◆ THE TASK: Repeat the full listing exactly.

** RECORDED INFORMATION follows **

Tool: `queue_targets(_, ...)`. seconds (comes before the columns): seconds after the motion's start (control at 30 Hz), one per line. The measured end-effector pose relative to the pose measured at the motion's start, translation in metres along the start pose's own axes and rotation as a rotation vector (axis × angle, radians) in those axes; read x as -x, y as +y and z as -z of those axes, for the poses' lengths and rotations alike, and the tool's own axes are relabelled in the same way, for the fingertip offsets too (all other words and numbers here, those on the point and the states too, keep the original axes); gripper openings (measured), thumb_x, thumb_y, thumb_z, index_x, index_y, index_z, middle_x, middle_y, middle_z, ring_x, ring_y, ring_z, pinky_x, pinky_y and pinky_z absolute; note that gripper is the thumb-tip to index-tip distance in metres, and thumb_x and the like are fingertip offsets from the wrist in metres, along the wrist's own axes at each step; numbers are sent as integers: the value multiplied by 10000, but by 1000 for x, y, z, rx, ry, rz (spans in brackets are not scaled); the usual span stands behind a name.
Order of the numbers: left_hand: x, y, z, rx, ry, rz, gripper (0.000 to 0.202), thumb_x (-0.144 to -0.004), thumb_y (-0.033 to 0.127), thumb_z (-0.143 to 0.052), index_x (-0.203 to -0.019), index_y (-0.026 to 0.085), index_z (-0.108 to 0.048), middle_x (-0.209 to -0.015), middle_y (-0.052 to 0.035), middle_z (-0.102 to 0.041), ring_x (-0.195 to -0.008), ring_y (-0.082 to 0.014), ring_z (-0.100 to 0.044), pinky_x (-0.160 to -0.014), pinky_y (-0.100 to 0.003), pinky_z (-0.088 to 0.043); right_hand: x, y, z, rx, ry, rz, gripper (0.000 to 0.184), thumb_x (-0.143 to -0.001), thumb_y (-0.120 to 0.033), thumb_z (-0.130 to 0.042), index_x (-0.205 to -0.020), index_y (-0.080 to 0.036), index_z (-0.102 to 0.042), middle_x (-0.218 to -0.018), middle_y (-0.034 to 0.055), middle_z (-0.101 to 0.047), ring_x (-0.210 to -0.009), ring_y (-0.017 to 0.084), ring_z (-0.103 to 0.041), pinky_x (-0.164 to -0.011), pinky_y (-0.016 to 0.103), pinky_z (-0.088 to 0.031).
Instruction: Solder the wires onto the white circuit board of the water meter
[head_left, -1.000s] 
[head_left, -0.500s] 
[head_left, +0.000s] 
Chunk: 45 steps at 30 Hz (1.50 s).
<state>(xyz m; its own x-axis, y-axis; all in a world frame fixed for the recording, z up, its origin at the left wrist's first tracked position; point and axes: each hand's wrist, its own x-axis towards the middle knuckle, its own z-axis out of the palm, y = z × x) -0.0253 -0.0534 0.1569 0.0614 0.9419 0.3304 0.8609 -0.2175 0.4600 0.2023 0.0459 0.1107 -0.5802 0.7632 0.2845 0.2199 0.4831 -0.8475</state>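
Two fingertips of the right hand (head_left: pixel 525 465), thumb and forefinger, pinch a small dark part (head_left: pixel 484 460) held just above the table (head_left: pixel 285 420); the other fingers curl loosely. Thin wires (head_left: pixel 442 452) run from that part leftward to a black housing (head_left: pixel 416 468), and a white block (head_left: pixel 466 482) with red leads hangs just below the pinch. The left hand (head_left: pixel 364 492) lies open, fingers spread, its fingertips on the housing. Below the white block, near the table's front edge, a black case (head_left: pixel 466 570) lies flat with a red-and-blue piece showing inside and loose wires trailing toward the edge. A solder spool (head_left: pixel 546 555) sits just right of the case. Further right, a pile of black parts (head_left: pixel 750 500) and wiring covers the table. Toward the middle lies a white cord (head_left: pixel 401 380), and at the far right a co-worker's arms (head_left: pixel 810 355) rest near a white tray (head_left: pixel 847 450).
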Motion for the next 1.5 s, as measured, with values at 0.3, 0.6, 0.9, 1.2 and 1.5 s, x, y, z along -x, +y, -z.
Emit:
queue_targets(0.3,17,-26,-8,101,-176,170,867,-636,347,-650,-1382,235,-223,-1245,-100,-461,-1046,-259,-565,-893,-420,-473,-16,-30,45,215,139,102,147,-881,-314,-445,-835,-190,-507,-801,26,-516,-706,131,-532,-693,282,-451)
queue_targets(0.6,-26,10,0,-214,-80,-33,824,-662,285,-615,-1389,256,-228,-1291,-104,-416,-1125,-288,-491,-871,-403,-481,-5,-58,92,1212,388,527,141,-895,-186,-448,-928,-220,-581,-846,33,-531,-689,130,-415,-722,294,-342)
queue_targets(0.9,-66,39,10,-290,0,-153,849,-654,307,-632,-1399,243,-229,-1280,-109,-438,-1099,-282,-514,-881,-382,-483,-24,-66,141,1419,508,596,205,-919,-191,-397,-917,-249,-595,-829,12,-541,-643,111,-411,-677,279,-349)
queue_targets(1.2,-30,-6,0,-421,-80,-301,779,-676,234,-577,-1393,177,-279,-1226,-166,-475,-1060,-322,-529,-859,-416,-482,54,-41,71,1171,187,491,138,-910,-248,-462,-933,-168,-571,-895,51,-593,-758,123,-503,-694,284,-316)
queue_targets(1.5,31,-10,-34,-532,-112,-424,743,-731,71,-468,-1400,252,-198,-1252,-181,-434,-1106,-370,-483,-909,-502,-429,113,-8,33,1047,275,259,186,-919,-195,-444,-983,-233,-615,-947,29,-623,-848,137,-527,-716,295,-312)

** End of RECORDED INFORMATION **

◆ YOUR RESPONSE:
Tool: `queue_targets(_, ...)`. seconds (comes before the columns): seconds after the motion's start (control at 30 Hz), one per line. The measured end-effector pose relative to the pose measured at the motion's start, translation in metres along the start pose's own axes and rotation as a rotation vector (axis × angle, radians) in those axes; read x as -x, y as +y and z as -z of those axes, for the poses' lengths and rotations alike, and the tool's own axes are relabelled in the same way, for the fingertip offsets too (all other words and numbers here, those on the point and the states too, keep the original axes); gripper openings (measured), thumb_x, thumb_y, thumb_z, index_x, index_y, index_z, middle_x, middle_y, middle_z, ring_x, ring_y, ring_z, pinky_x, pinky_y and pinky_z absolute; note that gripper is the thumb-tip to index-tip distance in metres, and thumb_x and the like are fingertip offsets from the wrist in metres, along the wrist's own axes at each step; numbers are sent as integers: the value multiplied by 10000, but by 1000 for x, y, z, rx, ry, rz (spans in brackets are not scaled); the usual span stands behind a name.
Order of the numbers: left_hand: x, y, z, rx, ry, rz, gripper (0.000 to 0.202), thumb_x (-0.144 to -0.004), thumb_y (-0.033 to 0.127), thumb_z (-0.143 to 0.052), index_x (-0.203 to -0.019), index_y (-0.026 to 0.085), index_z (-0.108 to 0.048), middle_x (-0.209 to -0.015), middle_y (-0.052 to 0.035), middle_z (-0.102 to 0.041), ring_x (-0.195 to -0.008), ring_y (-0.082 to 0.014), ring_z (-0.100 to 0.044), pinky_x (-0.160 to -0.014), pinky_y (-0.100 to 0.003), pinky_z (-0.088 to 0.043); right_hand: x, y, z, rx, ry, rz, gripper (0.000 to 0.184), thumb_x (-0.143 to -0.001), thumb_y (-0.120 to 0.033), thumb_z (-0.130 to 0.042), index_x (-0.205 to -0.020), index_y (-0.080 to 0.036), index_z (-0.102 to 0.042), middle_x (-0.218 to -0.018), middle_y (-0.034 to 0.055), middle_z (-0.101 to 0.047), ring_x (-0.210 to -0.009), ring_y (-0.017 to 0.084), ring_z (-0.103 to 0.041), pinky_x (-0.164 to -0.011), pinky_y (-0.016 to 0.103), pinky_z (-0.088 to 0.031).
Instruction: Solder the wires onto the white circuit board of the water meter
[head_left, -1.000s] 
[head_left, -0.500s] 
[head_left, +0.000s] 
Chunk: 45 steps at 30 Hz (1.50 s).
<state>(xyz m; its own x-axis, y-axis; all in a world frame fixed for the recording, z up, its origin at the left wrist's first tracked position; point and axes: each hand's wrist, its own x-axis towards the middle knuckle, its own z-axis out of the palm, y = z × x) -0.0253 -0.0534 0.1569 0.0614 0.9419 0.3304 0.8609 -0.2175 0.4600 0.2023 0.0459 0.1107 -0.5802 0.7632 0.2845 0.2199 0.4831 -0.8475</state>
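Two fingertips of the right hand (head_left: pixel 525 465), thumb and forefinger, pinch a small dark part (head_left: pixel 484 460) held just above the table (head_left: pixel 285 420); the other fingers curl loosely. Thin wires (head_left: pixel 442 452) run from that part leftward to a black housing (head_left: pixel 416 468), and a white block (head_left: pixel 466 482) with red leads hangs just below the pinch. The left hand (head_left: pixel 364 492) lies open, fingers spread, its fingertips on the housing. Below the white block, near the table's front edge, a black case (head_left: pixel 466 570) lies flat with a red-and-blue piece showing inside and loose wires trailing toward the edge. A solder spool (head_left: pixel 546 555) sits just right of the case. Further right, a pile of black parts (head_left: pixel 750 500) and wiring covers the table. Toward the middle lies a white cord (head_left: pixel 401 380), and at the far right a co-worker's arms (head_left: pixel 810 355) rest near a white tray (head_left: pixel 847 450).
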Motion for the next 1.5 s, as measured, with values at 0.3, 0.6, 0.9, 1.2 and 1.5 s, x, y, z along -x, +y, -z.
Emit:
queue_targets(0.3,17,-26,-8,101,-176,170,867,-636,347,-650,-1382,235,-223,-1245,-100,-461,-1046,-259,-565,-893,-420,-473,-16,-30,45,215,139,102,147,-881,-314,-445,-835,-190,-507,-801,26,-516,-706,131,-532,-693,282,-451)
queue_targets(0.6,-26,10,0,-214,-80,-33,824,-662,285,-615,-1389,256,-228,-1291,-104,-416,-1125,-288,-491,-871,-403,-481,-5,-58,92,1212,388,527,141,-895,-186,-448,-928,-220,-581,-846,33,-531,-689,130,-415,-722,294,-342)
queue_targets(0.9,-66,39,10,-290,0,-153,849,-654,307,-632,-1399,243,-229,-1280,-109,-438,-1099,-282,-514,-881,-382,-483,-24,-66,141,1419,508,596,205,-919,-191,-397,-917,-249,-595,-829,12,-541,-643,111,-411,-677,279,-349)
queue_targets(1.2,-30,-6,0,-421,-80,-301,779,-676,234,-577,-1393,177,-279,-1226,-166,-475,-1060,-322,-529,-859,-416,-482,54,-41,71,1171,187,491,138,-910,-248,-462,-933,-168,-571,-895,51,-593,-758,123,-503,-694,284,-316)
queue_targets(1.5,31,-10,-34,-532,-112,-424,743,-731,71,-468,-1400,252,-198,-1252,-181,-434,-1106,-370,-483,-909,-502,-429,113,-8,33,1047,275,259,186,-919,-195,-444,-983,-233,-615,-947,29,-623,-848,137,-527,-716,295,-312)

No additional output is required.